Dataset items:
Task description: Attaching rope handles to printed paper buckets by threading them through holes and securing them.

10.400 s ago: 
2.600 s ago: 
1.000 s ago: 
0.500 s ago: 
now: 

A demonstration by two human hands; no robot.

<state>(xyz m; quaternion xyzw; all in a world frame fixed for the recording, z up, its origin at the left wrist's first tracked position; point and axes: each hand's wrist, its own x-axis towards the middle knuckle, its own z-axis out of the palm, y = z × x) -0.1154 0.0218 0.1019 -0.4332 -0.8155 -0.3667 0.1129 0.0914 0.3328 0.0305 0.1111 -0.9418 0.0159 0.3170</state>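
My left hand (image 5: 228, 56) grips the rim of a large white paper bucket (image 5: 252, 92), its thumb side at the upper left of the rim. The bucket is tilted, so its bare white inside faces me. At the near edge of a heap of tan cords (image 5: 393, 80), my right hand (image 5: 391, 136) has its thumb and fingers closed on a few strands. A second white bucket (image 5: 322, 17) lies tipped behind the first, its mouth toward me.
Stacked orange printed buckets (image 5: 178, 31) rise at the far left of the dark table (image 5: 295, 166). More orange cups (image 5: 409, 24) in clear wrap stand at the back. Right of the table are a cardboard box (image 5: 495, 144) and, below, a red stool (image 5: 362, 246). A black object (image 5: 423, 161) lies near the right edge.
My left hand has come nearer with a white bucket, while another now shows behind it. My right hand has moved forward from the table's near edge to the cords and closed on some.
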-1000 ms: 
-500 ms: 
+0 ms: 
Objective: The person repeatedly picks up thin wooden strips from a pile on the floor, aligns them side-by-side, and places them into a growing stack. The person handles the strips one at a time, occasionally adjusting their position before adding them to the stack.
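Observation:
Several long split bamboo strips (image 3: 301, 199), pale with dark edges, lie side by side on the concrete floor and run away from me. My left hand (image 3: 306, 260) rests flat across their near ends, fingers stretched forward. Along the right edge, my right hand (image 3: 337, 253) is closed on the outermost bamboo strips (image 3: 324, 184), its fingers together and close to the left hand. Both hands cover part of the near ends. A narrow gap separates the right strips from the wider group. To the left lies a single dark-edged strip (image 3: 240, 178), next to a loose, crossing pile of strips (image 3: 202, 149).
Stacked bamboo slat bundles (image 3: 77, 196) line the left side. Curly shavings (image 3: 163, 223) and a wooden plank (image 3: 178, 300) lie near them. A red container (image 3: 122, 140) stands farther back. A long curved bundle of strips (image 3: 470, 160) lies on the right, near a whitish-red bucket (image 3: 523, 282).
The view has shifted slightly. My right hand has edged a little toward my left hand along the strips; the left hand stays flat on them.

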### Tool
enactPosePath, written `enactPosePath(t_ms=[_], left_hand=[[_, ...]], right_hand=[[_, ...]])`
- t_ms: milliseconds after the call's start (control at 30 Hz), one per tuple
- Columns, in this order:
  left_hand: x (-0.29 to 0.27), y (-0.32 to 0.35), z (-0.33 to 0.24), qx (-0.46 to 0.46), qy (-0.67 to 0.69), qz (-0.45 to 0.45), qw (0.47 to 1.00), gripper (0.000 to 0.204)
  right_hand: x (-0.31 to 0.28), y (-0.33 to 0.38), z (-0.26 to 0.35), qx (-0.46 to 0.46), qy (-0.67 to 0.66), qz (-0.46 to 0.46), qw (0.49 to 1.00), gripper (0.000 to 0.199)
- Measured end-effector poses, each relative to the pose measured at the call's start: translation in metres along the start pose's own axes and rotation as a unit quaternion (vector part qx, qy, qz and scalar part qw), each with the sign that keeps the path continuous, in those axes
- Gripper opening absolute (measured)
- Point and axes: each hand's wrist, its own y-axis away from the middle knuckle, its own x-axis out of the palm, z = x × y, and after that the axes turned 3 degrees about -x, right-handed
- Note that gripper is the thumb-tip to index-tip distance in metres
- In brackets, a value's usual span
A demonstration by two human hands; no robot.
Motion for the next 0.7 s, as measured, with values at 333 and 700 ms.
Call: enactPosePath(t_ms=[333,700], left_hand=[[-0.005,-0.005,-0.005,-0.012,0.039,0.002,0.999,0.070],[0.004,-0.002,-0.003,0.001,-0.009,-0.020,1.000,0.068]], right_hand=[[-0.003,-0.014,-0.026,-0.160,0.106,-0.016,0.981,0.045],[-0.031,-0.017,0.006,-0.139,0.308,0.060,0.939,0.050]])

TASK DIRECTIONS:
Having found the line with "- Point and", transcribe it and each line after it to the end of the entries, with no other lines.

EXERCISE OUTPUT:
- Point and axes: each hand's wrist, its own y-axis away from the middle knuckle, its own x-axis out of the palm, z = x × y, and after that the axes turned 3 degrees about -x, right-handed
- Note that gripper is the thumb-tip to index-tip distance in metres
- In brackets, a value's usual span
A demonstration by two human hands; no robot.
Motion for the next 0.7 s, as measured, with values at 333 and 700 ms.
Call: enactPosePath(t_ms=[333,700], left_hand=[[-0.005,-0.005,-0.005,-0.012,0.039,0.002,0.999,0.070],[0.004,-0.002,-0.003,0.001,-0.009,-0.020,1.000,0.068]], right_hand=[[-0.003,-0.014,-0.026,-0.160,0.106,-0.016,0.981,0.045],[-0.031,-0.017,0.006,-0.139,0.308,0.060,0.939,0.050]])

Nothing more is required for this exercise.